# Blue Velvet Shrimp



## OrangeAugust (Jul 23, 2012)

Does anyone know anything about Blue Velvet Shrimp?
I was looking at shrimp on theshrimpfarm.com because now that I got my betta into a 5 gallon bowl, I have a spare 1 gallon and I think it would be fun to have shrimp.
Anyway, I looked at the freshwater shrimp on the website, and they had one called Blue Velvet Shrimp. They're really pretty. I know if you're going to put shrimp with a Betta, you usually just hear about ghost shrimp and cherry shrimp. But what about other types of freshwater shrimp? What size are Blue Velvet shrimp normally? Could I keep one with my betta? Can I keep 4 or 5 of them together in a 5 gallon tank? Do they have a large bioload?
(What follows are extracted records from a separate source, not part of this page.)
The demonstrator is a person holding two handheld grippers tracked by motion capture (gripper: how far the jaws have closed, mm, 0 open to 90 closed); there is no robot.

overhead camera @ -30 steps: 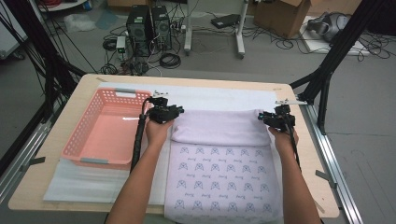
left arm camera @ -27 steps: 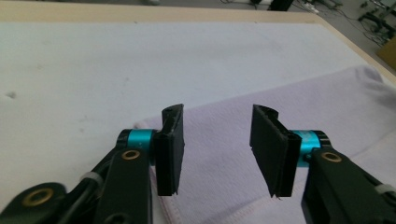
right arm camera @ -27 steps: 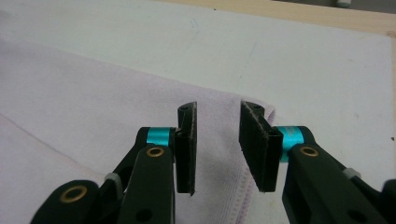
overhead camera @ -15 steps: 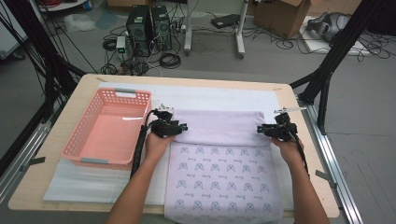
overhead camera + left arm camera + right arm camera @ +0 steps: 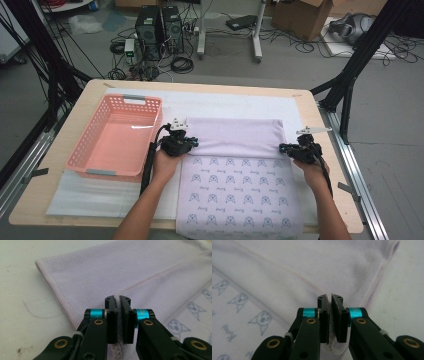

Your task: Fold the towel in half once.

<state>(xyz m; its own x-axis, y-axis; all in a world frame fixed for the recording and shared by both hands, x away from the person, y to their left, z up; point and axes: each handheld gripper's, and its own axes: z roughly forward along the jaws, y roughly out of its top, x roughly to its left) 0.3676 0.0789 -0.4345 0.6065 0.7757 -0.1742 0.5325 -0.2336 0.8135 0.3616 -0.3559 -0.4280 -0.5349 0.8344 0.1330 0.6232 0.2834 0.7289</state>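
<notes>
A person is reaching both arms forward over the table (image 5: 65, 165) from the near side. Each hand is holding a black gripper, and the two arms are lying almost straight, a little apart from each other.

The left gripper (image 5: 192, 145) is sitting at the left edge of a pale purple towel (image 5: 235, 135). The left hand (image 5: 165, 162) is wrapped around it from behind, with the wrist lying low over the white mat (image 5: 225, 102). In the left gripper view, the left gripper (image 5: 118, 300) is pinching the stitched hem of the towel (image 5: 112, 270) between its jaws. The jaws have just been closing, and the cloth is squeezed tight between them.

The right gripper (image 5: 284, 148) is sitting at the right edge of the towel. The right hand (image 5: 312, 167) is holding it from behind, and the gripper is pointing sideways toward the cloth. In the right gripper view, the right gripper (image 5: 330, 298) is also pinching the towel (image 5: 312, 262) hem. Its jaws have just been closing too, with the cloth caught between them.

The towel is lying on the white mat in the middle of the table. Its far part is folded over, showing plain purple. The near part is showing little cat faces and is hanging over the near table edge. A pink basket (image 5: 82, 150) is standing just beside the left hand.
</notes>
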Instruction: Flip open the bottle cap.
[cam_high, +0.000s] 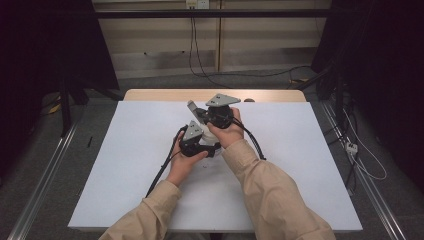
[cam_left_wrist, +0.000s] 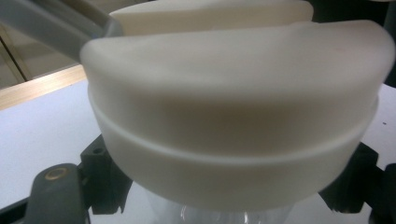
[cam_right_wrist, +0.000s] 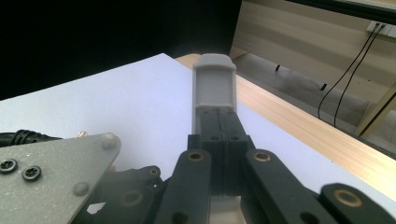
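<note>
Grippers held close together near the far middle of the white table (cam_high: 125, 165), well clear of its edges, bare sheet open on both sides. Left gripper (cam_left_wrist: 233, 205) clamped around a clear jar (cam_left_wrist: 219, 215) capped with a cream lid (cam_left_wrist: 233, 121), nothing discernible inside. Right gripper (cam_right_wrist: 215, 88) just behind it, jaws pressed together, empty, pointing toward the wooden far edge (cam_right_wrist: 317, 135).

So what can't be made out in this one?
- High view: whatever the left gripper holds sits under both hands.
- Left gripper view: the white lid is close and blurred; the clear body beneath is cut off by the bottom edge.
- Right gripper view: the shut right gripper covers the table behind it.
</note>
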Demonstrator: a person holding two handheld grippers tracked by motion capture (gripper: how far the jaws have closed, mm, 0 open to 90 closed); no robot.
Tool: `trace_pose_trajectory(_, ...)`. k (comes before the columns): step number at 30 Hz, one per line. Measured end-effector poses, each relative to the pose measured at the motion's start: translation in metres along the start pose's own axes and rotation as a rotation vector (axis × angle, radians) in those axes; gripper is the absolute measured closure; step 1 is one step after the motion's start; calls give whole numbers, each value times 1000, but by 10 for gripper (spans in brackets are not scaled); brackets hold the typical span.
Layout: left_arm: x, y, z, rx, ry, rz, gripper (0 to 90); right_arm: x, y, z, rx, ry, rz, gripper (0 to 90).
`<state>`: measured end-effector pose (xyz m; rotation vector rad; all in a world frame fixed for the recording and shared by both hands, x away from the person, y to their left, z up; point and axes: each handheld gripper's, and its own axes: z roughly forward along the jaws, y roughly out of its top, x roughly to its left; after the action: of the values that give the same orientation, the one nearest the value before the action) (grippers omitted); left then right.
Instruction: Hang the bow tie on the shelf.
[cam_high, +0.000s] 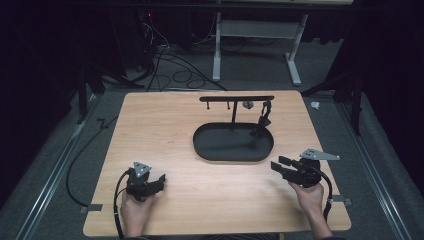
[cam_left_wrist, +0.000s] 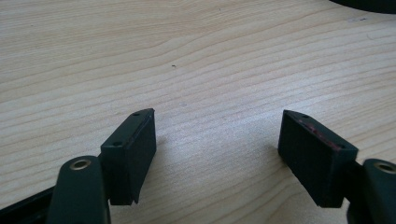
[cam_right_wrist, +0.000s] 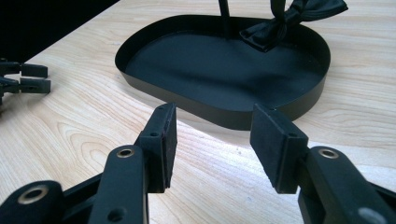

Do they eat algae?
I can't really find anything on the internet about what they are like and their size, and all that stuff.

Thanks!


----------



## MSG (May 8, 2012)

You'll be paying $8 for each of these shrimp.

Most types of shrimp are typically considered snacks by ALL types of fish.

They need to be in established tanks with NO forms of copper present whatsoever. 

Any spike in ammonia will kill most shrimp. 

Unless you know how to cycle a tank, save your money.


----------